Here, we report the first study on the preparation of dehydrozingerone (Z)-3 and OMe dehydrozingerone (Z)-4 through the photoisomerization of their respective (E) isomers. Our findings show that the natural compound dehydrozingerone and its O-methyl derivative yielded corresponding (Z) isomers efficiently upon UV light irradiation at 254 nm in deuterated acetone solution. Under these conditions, the photoisomerization of the related dimeric structures (E)-(E)-5 and (E)-(E)-6 was incomplete, resulting primarily in mixed (E)-(Z) isomers, with minimal or no isomerization of both α,β-unsaturated chains in these compounds. Compounds (Z)-4, (Z)-(E)-6, and (Z)-(Z)-6 were successfully purified by flash chromatography, while the pure forms of (Z)-3 and (Z)-(E)-5 could not be isolated due to their instability in acidic and basic environments.

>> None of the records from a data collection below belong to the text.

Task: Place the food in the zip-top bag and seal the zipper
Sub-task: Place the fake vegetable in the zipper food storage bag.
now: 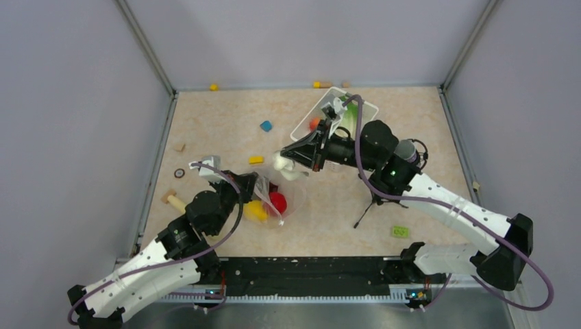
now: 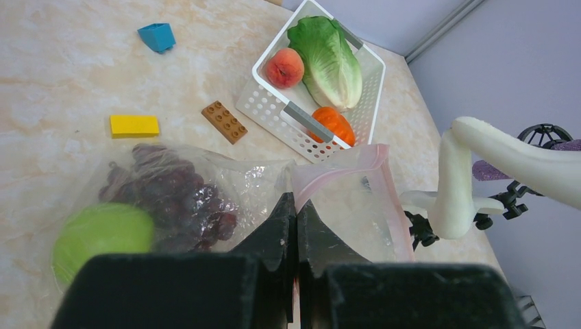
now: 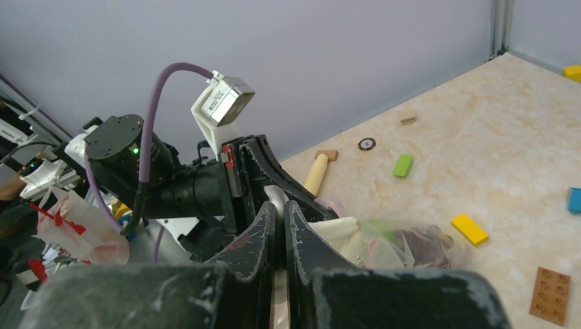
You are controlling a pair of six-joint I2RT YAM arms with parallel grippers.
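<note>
Low, left gripper point(image 2: 296, 203) pinching zip-top bag point(image 2: 346, 205) rim, right gripper point(image 3: 279, 211) outstretched, clamping whitish object point(image 2: 453, 179)

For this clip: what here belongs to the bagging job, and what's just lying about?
Job: zip-top bag, its zipper pinched by the left gripper; grape bunch and green fruit inside; lettuce, peach-coloured fruit, orange piece in the basket; white toy piece in the right gripper.

Lying about: blue block, yellow block, brown brick, green brick, wooden peg.
</note>
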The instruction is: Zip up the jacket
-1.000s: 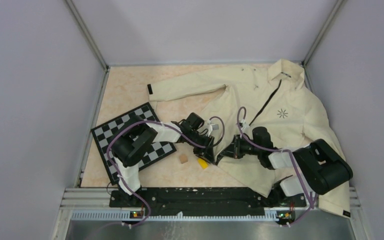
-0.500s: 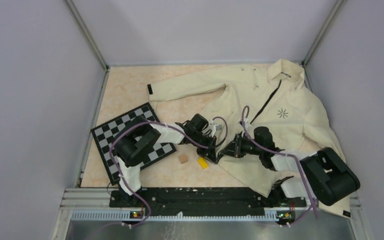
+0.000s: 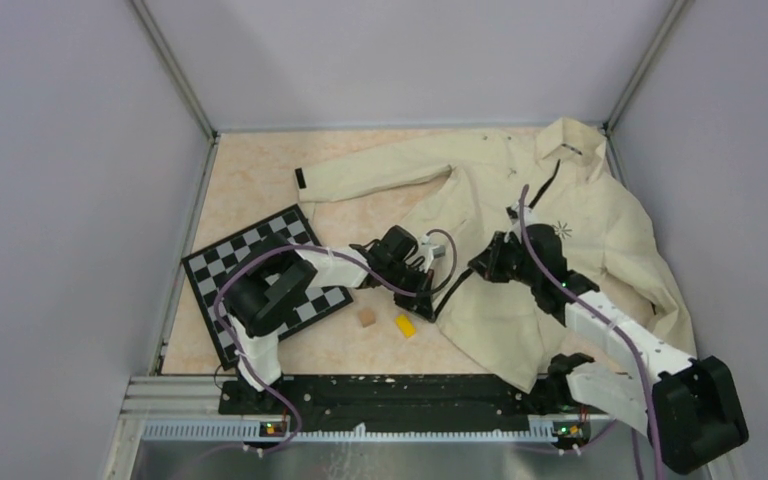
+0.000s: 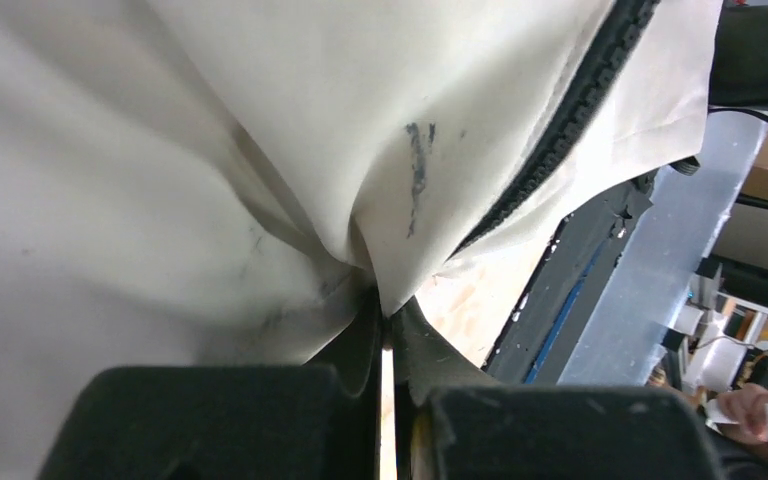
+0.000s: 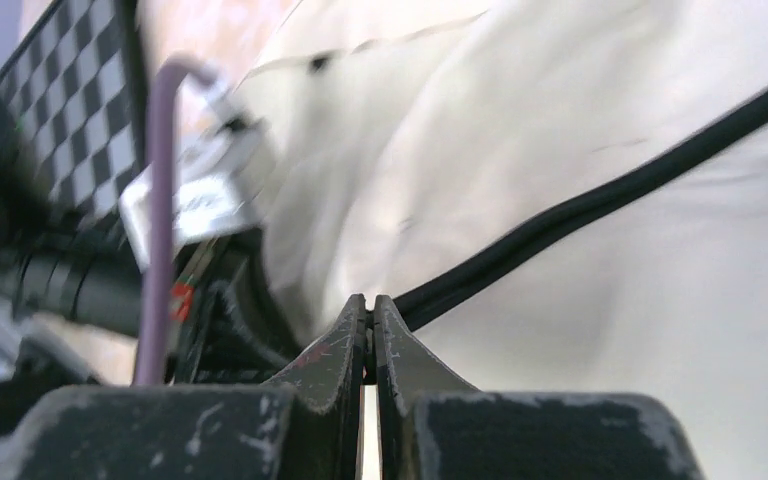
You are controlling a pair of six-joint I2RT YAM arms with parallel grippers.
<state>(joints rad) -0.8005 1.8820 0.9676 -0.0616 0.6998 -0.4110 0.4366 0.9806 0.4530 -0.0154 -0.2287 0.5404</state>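
Note:
The cream jacket [image 3: 480, 190] lies spread at the back right, with its black starburst logo [image 3: 563, 228] and its collar at the far end. Its dark zipper [image 3: 550, 180] shows open near the collar. My left gripper [image 3: 428, 300] is shut on the jacket's fabric [image 4: 260, 180] at the bottom hem, beside the zipper teeth [image 4: 570, 120]. My right gripper [image 3: 480, 268] sits over the jacket's front, above the hem. In the right wrist view it [image 5: 368, 335] is shut on a small dark piece at the lower end of the black zipper line [image 5: 610, 195], which looks like the zipper pull.
A black-and-white checkerboard [image 3: 260, 275] lies at the left under the left arm. A small tan block [image 3: 366, 317] and a yellow block [image 3: 404, 325] lie just near of the left gripper. Grey walls close the table on three sides.
My right gripper has moved away from the hem and up along the zipper toward the chest, the arm stretching out. My left gripper has stayed at the hem.

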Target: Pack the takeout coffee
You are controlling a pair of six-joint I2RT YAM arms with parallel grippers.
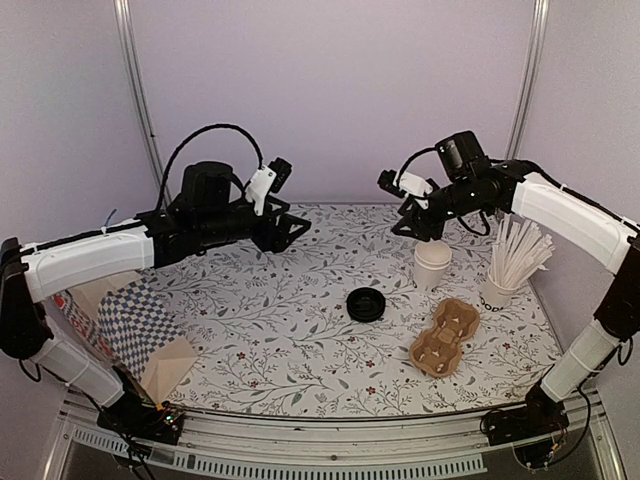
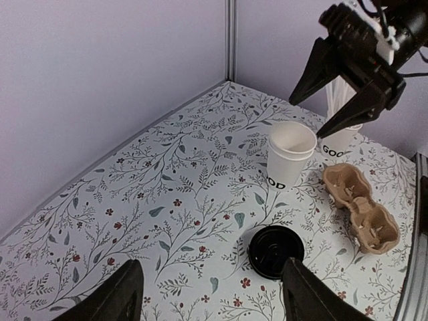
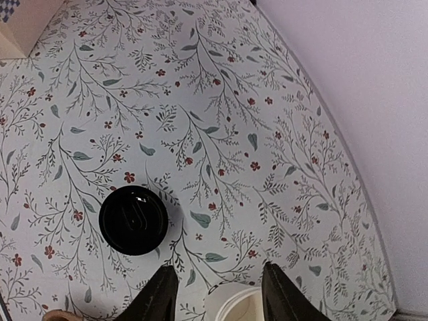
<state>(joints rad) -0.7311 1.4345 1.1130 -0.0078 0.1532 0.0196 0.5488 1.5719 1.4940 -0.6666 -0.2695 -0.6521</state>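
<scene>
At the far left stands the checkered bag (image 1: 130, 325); my left gripper (image 1: 292, 232) hangs above the floral table (image 1: 270, 330), fingers apart, empty. Mid-table the black lid (image 1: 366, 304) lies flat, near but apart from the open white cup (image 1: 432, 265), over which my right gripper (image 1: 418, 228) hangs, fingers spread, holding nothing.

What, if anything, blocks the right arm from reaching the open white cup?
Probably nothing, so yes: the right gripper hangs open above the cup, nothing between them; the cup of sticks and cardboard tray stand aside.
</scene>
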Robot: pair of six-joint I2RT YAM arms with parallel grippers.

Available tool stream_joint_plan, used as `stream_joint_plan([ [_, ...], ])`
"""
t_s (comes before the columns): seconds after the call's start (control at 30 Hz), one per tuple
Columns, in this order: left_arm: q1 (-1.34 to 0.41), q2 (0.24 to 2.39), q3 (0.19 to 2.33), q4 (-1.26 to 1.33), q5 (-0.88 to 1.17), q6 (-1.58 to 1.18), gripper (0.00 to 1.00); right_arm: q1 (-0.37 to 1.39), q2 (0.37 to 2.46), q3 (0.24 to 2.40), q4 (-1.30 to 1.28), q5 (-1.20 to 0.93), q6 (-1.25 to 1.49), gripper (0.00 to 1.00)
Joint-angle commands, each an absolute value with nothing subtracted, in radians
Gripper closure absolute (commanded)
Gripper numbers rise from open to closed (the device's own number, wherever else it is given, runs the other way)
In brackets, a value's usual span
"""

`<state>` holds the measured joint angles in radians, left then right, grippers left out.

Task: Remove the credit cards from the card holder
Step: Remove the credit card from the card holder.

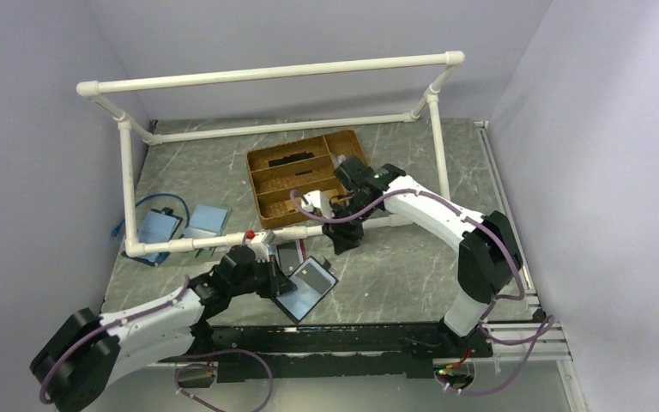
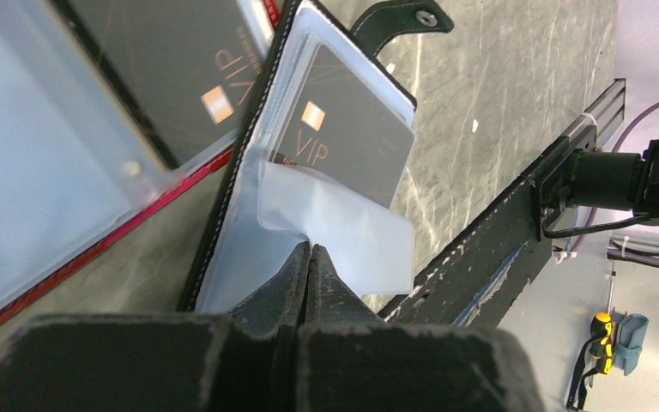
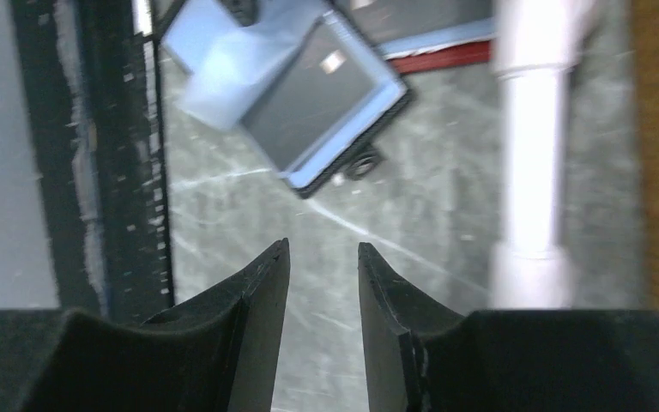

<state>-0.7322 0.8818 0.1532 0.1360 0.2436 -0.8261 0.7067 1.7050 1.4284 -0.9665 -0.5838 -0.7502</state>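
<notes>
Left claw (image 2: pixel 309 257), fingers pressed together, pinches the card holder (image 2: pixel 240 154) by its clear sleeve (image 2: pixel 352 240). The holder lies open on the surface (image 1: pixel 395 275), close to the black rail (image 2: pixel 480 249) at the near edge, with a dark card (image 2: pixel 352 137) in its pocket. I see the left arm reaching low. Right claw (image 3: pixel 323 253), spread and empty, hovers over bare surface between holder and white pipe (image 3: pixel 528 129).

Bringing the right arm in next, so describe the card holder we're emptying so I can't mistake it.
Start at the white pipe frame's near bar. Just on its near side two open holders lie side by side; ours is the card holder pinched by the left claw, black-edged with a snap tab, not the red-edged holder.
</notes>
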Motion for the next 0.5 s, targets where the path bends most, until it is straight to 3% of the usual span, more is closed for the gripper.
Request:
stream_joint_plan([
  [0.0, -0.729, 1.022, 0.269, 0.284, 0.336, -0.770, 1.00, 0.633, 1.619, 1.305, -0.887, -0.835, -0.777, 0.62],
  [0.27, -0.730, 1.301, 0.410, 0.406, 0.445, -0.752, 1.00, 0.560, 1.592, 1.255, -0.928, -0.945, -0.892, 0.61],
  [0.47, -0.730, 1.354, 0.437, 0.421, 0.485, -0.761, 1.00, 0.560, 1.533, 1.144, -0.906, -1.013, -1.072, 0.61],
])
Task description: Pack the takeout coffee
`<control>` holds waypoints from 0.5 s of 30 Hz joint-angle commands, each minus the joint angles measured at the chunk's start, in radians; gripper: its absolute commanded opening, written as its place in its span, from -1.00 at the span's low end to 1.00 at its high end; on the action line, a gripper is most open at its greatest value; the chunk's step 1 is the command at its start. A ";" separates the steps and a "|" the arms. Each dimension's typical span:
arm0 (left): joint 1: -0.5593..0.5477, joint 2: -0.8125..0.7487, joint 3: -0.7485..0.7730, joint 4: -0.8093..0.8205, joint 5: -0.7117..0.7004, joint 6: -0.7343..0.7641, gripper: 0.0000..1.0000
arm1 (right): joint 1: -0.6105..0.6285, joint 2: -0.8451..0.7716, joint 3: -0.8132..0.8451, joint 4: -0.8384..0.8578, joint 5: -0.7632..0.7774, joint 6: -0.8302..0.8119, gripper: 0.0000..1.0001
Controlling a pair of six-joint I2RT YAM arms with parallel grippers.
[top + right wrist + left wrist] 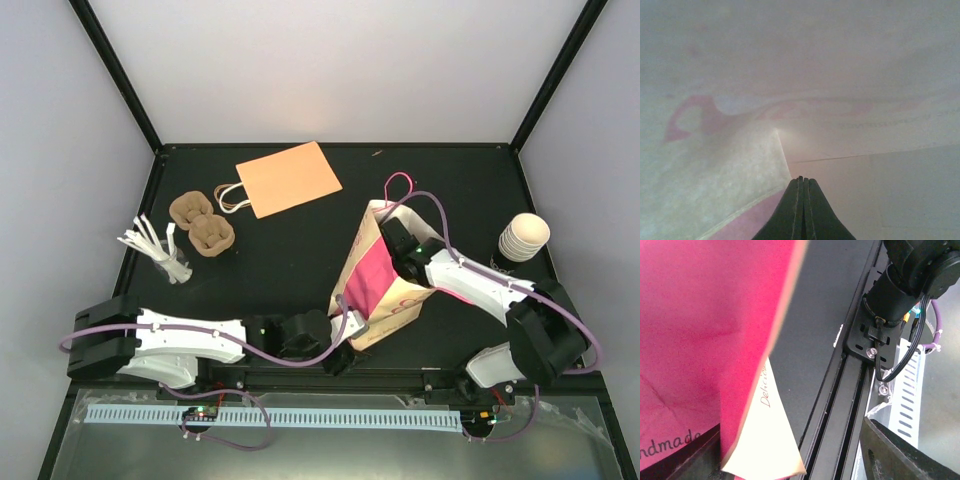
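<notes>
The takeout coffee cup (524, 237), cream-white and ribbed, stands at the right of the table, apart from both grippers. A cream and pink paper bag (378, 285) stands tilted in the middle. My right gripper (396, 245) reaches into the bag's upper part. In the right wrist view its fingertips (801, 180) are pressed together, with only the bag's inner walls (840, 100) ahead and nothing visible between them. My left gripper (335, 345) is at the bag's lower corner. In the left wrist view its jaws stand wide apart (790, 462) around the bag's corner (765, 440).
A flat orange paper bag (288, 178) lies at the back. A brown pulp carrier (201, 222) and a glass of white sticks (158, 248) stand at the left. The black rail (840, 405) and the right arm's base (895, 295) lie near the left gripper.
</notes>
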 commanded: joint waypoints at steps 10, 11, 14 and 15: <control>-0.087 0.003 0.007 -0.114 -0.181 0.041 0.24 | -0.068 -0.036 0.067 0.001 0.015 -0.012 -0.98; -0.103 0.000 0.006 -0.112 -0.203 0.056 0.21 | -0.073 -0.037 0.068 -0.004 0.015 -0.018 -0.98; -0.154 -0.005 -0.009 -0.060 -0.241 0.139 0.06 | -0.083 -0.039 0.068 -0.009 0.007 -0.022 -0.98; -0.175 -0.002 -0.017 -0.029 -0.251 0.177 -0.01 | -0.085 -0.040 0.071 -0.010 0.004 -0.024 -0.98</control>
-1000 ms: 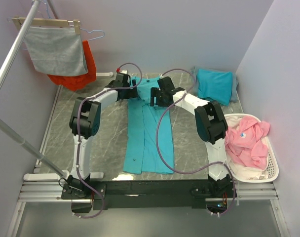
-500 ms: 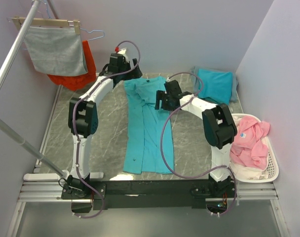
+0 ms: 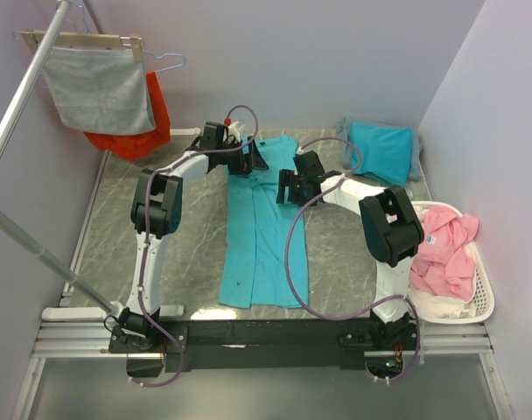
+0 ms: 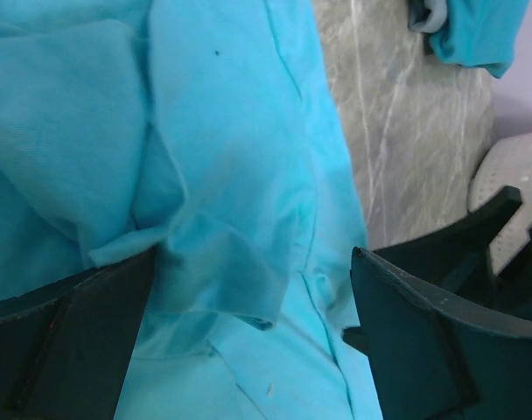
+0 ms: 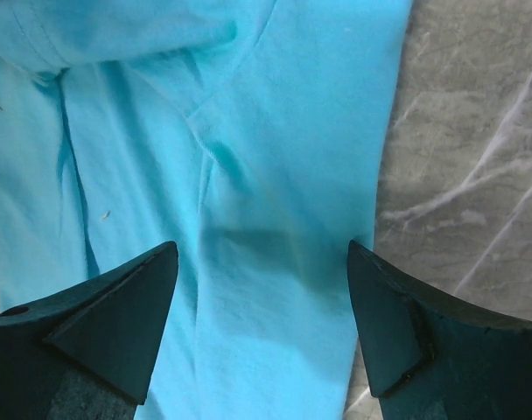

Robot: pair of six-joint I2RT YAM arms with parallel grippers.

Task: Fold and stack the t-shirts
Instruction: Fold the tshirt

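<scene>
A turquoise t-shirt (image 3: 262, 232) lies lengthwise down the middle of the grey marbled worktop (image 3: 183, 245). It is folded into a long narrow strip, with its collar end toward the far wall. A second t-shirt (image 3: 381, 150), folded into a compact square, sits at the far right corner of the worktop, well apart from the first. That makes two turquoise shirts in all.

The left arm (image 3: 157, 206) rises from its base, bends at the elbow and reaches far and to the right, bringing its wrist over the left side of the strip's collar end. The left jaws stand wide apart over rumpled cloth and hold nothing. The right arm (image 3: 390, 223) bends back from its elbow and reaches left to the right side of the strip, a little nearer than the other wrist. The right jaws are also spread wide, over smooth cloth beside the shirt's right edge, and grip nothing. Whether either pair touches the fabric cannot be told.

At the far left, one grey cloth (image 3: 100, 87) and one orange-red garment (image 3: 152, 122) hang from a rack. One white basket (image 3: 485, 302) at the right holds a pink garment (image 3: 441, 249).
</scene>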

The thermal geometric stability of (Z)-4 and (Z)-(Z)-6 was investigated. NOE ¹H-NMR interactions confirmed that, in solution, (E)-4 retains the (E)-(s-trans) conformation observed in its crystallographic structure, thereby validating its stable molecular arrangement. The structures of these new compounds were determined using NMR spectroscopy and were corroborated by UV-Vis and computational analyses. In silico studies provided additional insights, revealing the structural and electronic characteristics of the (E) and (Z) isomers. The calculated electronic transitions corresponded closely with the experimental data.

These findings enhance our understanding of the stability and behavior of these new compounds, providing valuable insights for potential applications.

Future studies will examine how the (Z) geometry in newly synthesized curcuminoid compounds may impact the biological activities traditionally associated with their (E) isomers.